Now, Mr. Allen's excuse for preparing the deed as he did is that Mr. Foth so wished it. Mr. Allen was at that time engaged in procuring a divorce for Mrs. Ellenberger, and was, in a measure, her counsel. He had been admitted as solicitor only in February previous, and, without reference to his being professionally engaged at the same time for Mrs. Ellenberger, I think if he had been a counselor of some experience, such as a person in Mr. Foth's condition and situation was entitled to, he would not have permitted Mr. Foth to make an absolute deed to Mrs. Ellenberger. He would have said: "Your rights, and the rights of your grandson, are not properly protected by giving an absolute deed to Mrs. Ellenberger, and relying upon her promise to leave it by will to your grandson." I am of the opinion that a person whose capacity to judge of so important an affair, was, to say the least, rendered doubtful by the evidence, cannot be said to have had competent counsel in a solicitor of eight months' standing, who would permit him, without serious protest, to make an absolute deed, when his intention was to give only a life estate, with the remainder to a particular person. The authorities on this subject are abundant, and collected by me in White v. White (N. J. Ch.) 45 Atl. 767, at page 771. In my judgment, Mr. Louis Foth had, in his lifetime, an equity to have the deed set aside by reason of not being in conformity with his wishes; and the case of Hall v.

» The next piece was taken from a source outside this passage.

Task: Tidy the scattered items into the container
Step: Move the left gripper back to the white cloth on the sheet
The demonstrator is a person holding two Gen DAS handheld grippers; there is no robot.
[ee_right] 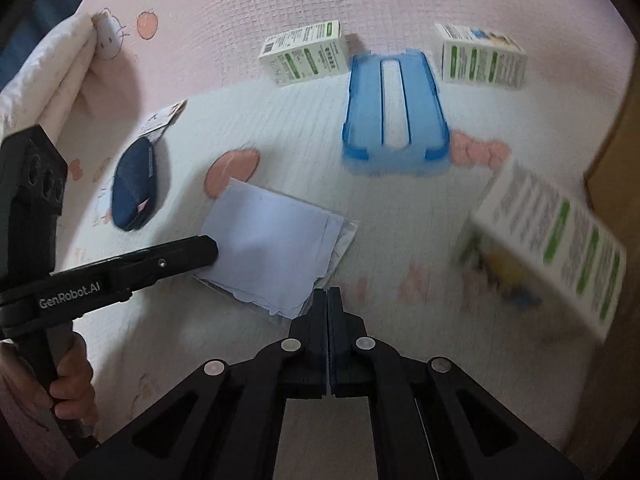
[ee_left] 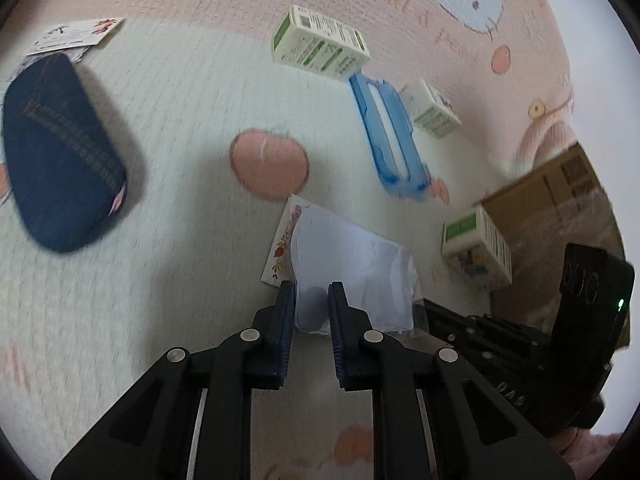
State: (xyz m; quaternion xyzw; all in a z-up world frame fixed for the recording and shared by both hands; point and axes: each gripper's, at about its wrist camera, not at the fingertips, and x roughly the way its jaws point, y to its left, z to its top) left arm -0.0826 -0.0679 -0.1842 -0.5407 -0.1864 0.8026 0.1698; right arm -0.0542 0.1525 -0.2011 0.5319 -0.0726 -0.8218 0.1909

Otterson, 52 N. J. Eq. 522, 28 Atl. 907, is authority for the position that such right at. his death descended to the complainant as his heir at law. And Mulock v. Mulock, 31 N. J. Eq. 594, is authority for the position that in such a case the deed cannot be considered as reformed for the purpose of carrying out the intention of the grantor. This right, of course, will not avail the complainant if the will shall finally be established; but, for present purposes, that instrument must be laid out of view, since at the time of the submission

of the cause to me it was subject to appeal in the orphans' court of the county of Bergen, I will advise a decree setting aside the deed, with costs.

(60 N. J. E. 211)

CAMDEN IRON WORKS v. CITY OF CAMDEN. (Court of Chancery of New Jersey. Sept. 29. 1900.)

SALE AGREEMENT

MECHANIC'S LIEN

STATEMENT-AMOUNT-CITY IM-
PROVEMENTS.

1. Under an agreement to sell to P., con tractor for certain work, such quantities of iron pipes as P. may desire, to be delivered within a certain time after each monthly order for same, there is no liability for pipes not shipped, and not ordered by P.

2. Under a contract for sale by the pound of iron pipes, they to be of a certain length and weight, overweight not to be paid for, there can be no recovery for overweight because of an excess in length, where the purchaser does not accept them with knowledge of this.

3. A manufacturer of iron, who furnished iron pipes to a contractor for construction of city waterworks, is within Act March 30, 1892, § 1 (2 Gen. St. p. 2078), giving a lien to a "mechanic, merchant, or trader" who is employed on or furnishes material for a city improvement.

4. A lien for materials furnished the contractor for a city improvement is not wholly void because for an amount greater than can be enforced, the claim not being fraudulently padded; but the excess in the claim having arisen from want of care in making it, and the moneys belonging to the contractor being thereby tied up, interest on the claim from the filing of the lien will be disallowed.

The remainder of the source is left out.